= Alan Fredericks =

American disc jockey

Alan Fredericks (September 11, 1934 – July 31, 2005) was an American disc jockey and award-winning travel editor and journalist.

Fredericks was born Alfred Paul Israel in Bronx, New York. He graduated from Bronx High School of Science and New York University. He also earned an M.A. in Liberal Studies from The New School for Social Research in 1987.

He began using the name Alan Fredericks as a twenty-year-old disc jockey in 1954. Fredericks hosted the "Night Train" radio show, which specialized in the music of doo-wop groups, on radio stations WGBB, WHOM, and WADO from the late 1950s to 1964, and his radio show was sponsored for a time by Times Square Records. In later years, he would sometimes be a guest host on WCBS-FM on Don K. Reed's "Doo-Wop Shop," and also participated in several of the station's radio greats reunions.

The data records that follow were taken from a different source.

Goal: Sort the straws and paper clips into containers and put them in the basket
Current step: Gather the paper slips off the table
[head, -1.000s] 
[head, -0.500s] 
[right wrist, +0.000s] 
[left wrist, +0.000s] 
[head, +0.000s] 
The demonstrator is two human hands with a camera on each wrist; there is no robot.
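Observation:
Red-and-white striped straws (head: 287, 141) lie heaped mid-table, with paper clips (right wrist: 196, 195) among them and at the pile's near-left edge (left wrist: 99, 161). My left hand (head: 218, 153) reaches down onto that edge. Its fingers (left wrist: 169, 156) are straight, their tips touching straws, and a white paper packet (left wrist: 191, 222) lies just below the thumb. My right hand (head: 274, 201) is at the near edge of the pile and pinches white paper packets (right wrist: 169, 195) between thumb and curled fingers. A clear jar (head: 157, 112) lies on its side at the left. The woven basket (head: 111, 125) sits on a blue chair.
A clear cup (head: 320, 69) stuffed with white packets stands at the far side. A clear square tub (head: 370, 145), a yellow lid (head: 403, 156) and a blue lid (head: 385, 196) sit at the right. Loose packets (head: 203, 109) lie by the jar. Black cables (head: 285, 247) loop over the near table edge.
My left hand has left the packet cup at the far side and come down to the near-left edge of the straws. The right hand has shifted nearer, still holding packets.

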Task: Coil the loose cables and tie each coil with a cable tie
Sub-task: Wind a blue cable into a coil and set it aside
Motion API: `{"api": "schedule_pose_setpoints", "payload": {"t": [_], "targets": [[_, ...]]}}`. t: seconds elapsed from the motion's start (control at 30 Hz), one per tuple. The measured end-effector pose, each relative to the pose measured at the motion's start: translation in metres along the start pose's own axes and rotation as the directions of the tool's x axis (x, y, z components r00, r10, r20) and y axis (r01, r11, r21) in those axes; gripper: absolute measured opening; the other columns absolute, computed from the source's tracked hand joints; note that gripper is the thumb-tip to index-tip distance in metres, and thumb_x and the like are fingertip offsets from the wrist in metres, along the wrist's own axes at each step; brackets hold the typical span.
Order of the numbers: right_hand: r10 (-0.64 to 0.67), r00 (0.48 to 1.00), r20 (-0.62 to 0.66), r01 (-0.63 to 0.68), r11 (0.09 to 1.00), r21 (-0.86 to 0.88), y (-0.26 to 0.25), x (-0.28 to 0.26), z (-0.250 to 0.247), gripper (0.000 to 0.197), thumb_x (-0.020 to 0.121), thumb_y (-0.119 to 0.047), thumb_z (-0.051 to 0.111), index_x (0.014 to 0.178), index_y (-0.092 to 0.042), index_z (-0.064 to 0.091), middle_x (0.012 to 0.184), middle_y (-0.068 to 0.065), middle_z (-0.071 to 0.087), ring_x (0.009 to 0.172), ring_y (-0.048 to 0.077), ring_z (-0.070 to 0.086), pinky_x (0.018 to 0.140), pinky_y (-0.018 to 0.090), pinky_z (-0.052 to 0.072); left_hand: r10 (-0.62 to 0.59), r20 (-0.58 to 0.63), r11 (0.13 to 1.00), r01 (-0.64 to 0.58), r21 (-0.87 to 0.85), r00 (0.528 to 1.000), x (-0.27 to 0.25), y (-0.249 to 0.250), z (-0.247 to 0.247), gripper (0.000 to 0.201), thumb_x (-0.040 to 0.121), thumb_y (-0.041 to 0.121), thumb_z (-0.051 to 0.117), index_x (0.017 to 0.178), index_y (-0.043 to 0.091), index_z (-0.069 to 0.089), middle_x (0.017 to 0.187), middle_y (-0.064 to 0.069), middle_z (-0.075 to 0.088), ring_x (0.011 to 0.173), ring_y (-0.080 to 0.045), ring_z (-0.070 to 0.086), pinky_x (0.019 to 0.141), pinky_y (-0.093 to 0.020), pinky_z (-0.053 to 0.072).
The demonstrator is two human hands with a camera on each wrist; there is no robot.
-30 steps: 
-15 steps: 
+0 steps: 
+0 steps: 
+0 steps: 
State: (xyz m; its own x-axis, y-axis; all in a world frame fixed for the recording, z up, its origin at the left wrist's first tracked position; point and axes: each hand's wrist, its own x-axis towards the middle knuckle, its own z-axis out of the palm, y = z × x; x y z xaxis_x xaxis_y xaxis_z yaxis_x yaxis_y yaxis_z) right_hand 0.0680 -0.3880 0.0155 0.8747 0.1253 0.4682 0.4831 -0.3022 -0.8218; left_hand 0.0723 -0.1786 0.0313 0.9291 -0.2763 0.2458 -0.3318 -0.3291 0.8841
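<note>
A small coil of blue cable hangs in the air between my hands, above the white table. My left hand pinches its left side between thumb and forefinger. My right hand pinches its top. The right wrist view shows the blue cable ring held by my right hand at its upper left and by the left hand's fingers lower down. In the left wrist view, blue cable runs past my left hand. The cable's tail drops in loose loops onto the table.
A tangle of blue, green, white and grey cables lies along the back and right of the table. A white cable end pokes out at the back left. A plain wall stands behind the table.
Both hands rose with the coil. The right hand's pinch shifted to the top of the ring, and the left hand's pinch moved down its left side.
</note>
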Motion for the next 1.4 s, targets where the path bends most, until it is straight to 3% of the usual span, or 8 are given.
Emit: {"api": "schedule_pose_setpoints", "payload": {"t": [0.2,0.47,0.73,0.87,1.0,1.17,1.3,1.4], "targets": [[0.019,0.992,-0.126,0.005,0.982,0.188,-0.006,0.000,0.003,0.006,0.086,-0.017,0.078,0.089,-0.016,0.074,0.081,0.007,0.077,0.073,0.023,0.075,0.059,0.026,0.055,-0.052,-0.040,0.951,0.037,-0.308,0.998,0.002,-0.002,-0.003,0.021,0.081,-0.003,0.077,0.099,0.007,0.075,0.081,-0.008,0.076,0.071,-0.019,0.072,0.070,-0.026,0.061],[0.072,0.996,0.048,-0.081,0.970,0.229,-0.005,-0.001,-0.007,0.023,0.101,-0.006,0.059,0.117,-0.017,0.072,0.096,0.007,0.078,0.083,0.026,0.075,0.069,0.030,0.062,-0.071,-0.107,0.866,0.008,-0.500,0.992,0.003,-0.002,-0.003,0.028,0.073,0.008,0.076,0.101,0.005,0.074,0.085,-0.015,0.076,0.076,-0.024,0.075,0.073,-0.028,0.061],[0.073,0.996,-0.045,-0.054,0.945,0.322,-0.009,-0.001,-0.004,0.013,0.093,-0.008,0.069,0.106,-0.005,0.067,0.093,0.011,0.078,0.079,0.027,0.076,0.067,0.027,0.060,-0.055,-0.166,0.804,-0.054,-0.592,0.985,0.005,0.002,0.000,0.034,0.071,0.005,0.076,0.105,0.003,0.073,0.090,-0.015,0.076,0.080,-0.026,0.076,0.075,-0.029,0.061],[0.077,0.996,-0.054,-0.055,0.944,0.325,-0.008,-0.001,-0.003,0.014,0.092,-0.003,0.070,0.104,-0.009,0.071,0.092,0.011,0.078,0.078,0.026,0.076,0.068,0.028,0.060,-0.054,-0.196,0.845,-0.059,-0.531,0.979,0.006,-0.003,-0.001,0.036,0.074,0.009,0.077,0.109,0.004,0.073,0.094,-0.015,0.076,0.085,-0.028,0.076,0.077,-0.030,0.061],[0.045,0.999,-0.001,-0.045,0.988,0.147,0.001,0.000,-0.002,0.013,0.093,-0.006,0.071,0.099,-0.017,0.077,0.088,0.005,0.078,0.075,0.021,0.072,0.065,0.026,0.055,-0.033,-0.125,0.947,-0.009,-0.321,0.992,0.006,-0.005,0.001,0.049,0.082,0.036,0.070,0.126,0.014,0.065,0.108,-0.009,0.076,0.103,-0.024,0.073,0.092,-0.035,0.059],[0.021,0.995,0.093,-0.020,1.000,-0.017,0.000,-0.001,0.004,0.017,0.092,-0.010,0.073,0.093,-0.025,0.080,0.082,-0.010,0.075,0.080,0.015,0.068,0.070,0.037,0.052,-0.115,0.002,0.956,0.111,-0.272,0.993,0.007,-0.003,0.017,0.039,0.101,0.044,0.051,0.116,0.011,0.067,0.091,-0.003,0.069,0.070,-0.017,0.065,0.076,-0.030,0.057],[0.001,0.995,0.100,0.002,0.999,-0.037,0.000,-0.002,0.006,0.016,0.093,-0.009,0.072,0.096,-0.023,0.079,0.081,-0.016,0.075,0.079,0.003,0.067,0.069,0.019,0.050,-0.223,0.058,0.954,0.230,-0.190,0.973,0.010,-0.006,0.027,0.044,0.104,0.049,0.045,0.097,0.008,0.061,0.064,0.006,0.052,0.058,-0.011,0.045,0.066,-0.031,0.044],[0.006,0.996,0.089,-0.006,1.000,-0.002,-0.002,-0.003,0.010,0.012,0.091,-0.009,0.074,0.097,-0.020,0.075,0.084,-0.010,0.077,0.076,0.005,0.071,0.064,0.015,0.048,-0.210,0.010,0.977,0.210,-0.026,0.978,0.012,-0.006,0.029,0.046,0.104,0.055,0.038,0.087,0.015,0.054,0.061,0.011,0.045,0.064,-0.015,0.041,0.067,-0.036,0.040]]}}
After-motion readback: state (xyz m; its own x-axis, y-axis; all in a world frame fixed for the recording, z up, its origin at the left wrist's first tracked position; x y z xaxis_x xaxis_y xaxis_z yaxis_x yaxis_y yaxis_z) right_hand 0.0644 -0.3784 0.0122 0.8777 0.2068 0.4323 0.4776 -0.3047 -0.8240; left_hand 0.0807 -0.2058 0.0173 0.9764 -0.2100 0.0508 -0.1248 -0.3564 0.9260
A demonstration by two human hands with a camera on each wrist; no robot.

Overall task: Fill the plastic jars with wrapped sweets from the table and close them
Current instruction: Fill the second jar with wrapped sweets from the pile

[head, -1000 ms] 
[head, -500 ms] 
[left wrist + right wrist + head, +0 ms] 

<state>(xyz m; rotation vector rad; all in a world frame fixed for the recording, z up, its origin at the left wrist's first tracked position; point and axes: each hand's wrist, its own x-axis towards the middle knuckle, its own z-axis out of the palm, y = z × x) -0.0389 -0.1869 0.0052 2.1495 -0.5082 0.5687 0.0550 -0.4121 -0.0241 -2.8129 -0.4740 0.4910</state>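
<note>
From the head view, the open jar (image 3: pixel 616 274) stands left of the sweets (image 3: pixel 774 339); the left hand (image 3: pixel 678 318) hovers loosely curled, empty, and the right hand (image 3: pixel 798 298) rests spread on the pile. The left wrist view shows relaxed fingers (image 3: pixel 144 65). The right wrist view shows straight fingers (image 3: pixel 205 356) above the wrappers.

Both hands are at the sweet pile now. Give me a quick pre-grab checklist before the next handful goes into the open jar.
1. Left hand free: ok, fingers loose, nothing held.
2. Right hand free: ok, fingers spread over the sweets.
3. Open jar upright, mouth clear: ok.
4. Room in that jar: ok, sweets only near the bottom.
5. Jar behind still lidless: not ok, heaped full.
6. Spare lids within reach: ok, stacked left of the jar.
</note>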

Fredericks changed careers from radio to the print media in 1966 and was hired by the Associated Press wire service, where he was assigned to the rewrite desk. Several months later in 1966 he was hired as an associate editor of Travel Weekly magazine, and he quickly rose to managing editor in 1967. Fredericks then served as the magazine's top editor from 1972 until 1997. In 1995, he was named travel journalist of the year by the American Society of Travel Agents, becoming the first writer for a trade publication to receive the award.

Fredericks died of cancer at age 70 at his home in Old Bridge, New Jersey.